I legami con la politica

Sono le indagini su Greco e la politica. E su un affare di Greco, l’housing sociale nell’ex area Cirio, che aveva bisogno dell’ok della politica. È un mondo che ancora non si è disvelato del tutto ed è oggetto di altre informative non depositate. La pagina agli atti dell’arresto accenna ad alcune delle relazioni di un uomo ricchissimo – gli hanno ritrovato 2 milioni e 700mila euro in contanti nascosti dietro a un muro scorrevole – e potente. Greco ha aiutato il figlio, il 22esimo dei 39 nomi denunciati nell’informativa, a salire gli scranni di Palazzo Farnese.

Il profilo di Greco jr

Avvocato, giornalista pubblicista, amante delle auto di lusso, spesso vicino al padre in alcune delle intercettazioni ambientali e quindi consapevole degli affari del genitore, Luigi Greco nel 2013 si è candidato al consiglio comunale di Castellammare di Stabia ed è risultato uno dei più votati con 677 preferenze. Le intercettazioni delle telefonate di quella campagna elettorale non sono ancora note. Ma secondo i poliziotti, seppur prive di rilevanza penale, “permettevano di comprendere e decifrare comportamenti e relazioni sociali, politiche e delinquenziali che rivestiranno, in seguito, particolare interesse investigativo ai fini della ricostruzione delle molteplici, e per certi versi oscure, attività poste in essere da Adolfo Greco”.

Il piano Cirio

Secondo la lettura degli investigatori riportata da IlFattoQuotidiano.it, la candidatura di Greco jr nella coalizione di centrodestra del candidato sindaco Antonio Pentangelo – sconfitto dal dem Nicola Cuomo – avrebbe prodotto degli effetti. “Quest’ultimo (Pentangelo, ndr), come le indagini dimostreranno, difatti, avrebbe poi assunto un ruolo strategico fondamentale nello scacchiere di Adolfo Greco per la realizzazione dei suoi intenti criminosi riguardo alle vicende concernenti la riqualificazione dell’area ex industriale Cirio (di proprietà di Greco, ndr) ed alle vicende legate all’Area Sviluppo Industriale di Castellammare di Stabia. Pentangelo costituiva infatti l’anello di congiunzione tra l’imprenditore indagato e il deputato Luigi Cesaro, detto Giggino a Purpetta”.

Il ‘delfino’ Pentangelo

“Cesaro, da presidente della Provincia di Napoli – si legge nel prosieguo dell’informativa trasmessa al pm della Dda di Napoli – assunto il seggio di parlamentare, avrebbe poi nominato con proprio decreto, il suo ’delfino’ stabiese (sempre Pentangelo, ndr), alla poltrona di facente funzioni di Presidente della Provincia, carica che lo stesso avrebbe poi ricoperto fino all’avvicendamento della neonata realtà Città Metropolitana di Napoli. Tale nomina sarebbe poi stata utilizzata proprio da Greco relativamente alla vicenda Cirio”.

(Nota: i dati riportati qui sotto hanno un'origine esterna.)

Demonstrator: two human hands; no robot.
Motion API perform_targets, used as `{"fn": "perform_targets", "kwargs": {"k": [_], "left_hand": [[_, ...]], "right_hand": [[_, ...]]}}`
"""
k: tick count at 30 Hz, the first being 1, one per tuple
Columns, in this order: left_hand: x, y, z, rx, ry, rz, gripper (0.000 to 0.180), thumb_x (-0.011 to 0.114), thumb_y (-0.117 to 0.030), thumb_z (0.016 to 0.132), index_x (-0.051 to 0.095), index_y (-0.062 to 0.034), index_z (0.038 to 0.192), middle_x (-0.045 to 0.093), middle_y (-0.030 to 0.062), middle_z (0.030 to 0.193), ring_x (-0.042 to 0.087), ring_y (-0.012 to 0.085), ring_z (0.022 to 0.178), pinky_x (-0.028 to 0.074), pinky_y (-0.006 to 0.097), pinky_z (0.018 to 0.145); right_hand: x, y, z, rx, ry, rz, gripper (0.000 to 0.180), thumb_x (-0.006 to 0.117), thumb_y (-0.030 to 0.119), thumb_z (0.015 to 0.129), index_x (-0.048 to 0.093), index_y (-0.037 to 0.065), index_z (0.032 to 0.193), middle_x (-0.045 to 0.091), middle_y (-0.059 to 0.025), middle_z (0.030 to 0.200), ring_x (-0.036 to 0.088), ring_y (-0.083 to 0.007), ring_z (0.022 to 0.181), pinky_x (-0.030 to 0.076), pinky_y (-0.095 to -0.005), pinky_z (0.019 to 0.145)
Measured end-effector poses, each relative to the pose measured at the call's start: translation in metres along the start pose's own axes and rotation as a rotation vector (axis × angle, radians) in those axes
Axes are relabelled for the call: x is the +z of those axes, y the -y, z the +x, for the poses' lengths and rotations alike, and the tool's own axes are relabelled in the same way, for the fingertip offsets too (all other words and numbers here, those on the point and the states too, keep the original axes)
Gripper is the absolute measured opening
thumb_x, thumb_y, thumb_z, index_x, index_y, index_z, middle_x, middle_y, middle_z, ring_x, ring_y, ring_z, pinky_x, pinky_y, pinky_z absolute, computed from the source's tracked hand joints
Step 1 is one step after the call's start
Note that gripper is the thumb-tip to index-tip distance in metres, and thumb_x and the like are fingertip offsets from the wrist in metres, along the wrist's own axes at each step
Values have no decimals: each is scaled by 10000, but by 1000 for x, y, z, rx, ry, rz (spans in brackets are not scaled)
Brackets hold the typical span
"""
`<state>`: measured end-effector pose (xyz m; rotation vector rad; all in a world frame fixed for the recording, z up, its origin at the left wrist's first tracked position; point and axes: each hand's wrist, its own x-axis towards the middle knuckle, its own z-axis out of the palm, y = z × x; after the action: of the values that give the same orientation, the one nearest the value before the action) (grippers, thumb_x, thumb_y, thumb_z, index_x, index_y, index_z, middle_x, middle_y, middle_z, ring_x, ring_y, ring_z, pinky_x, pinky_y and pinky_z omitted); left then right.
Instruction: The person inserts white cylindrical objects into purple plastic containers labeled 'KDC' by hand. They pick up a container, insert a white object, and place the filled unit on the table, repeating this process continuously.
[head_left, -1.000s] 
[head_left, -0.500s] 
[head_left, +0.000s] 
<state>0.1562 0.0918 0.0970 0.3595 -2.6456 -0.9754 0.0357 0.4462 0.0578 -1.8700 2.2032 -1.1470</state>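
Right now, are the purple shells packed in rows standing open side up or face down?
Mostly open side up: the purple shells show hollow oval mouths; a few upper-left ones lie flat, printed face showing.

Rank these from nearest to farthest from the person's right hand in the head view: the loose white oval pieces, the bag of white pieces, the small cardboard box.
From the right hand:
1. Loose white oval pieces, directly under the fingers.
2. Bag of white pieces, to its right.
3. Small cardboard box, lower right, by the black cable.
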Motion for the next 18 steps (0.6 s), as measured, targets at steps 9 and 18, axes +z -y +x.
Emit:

Gli agganci dell’imprenditore

Ed infine: “Dalle risultanze delle intercettazioni si è avuto, altresì, modo di prendere coscienza dei vari riferimenti politici su cui Adolfo Greco poteva contare. Sia a carattere locale, come Nicola Corrado, o regionale, quali Pasquale Sommese e Antimo Cesaro, sia di rilievo nazionale, quali i senatori della Repubblica Antonio Milo e Carlo Sarro”.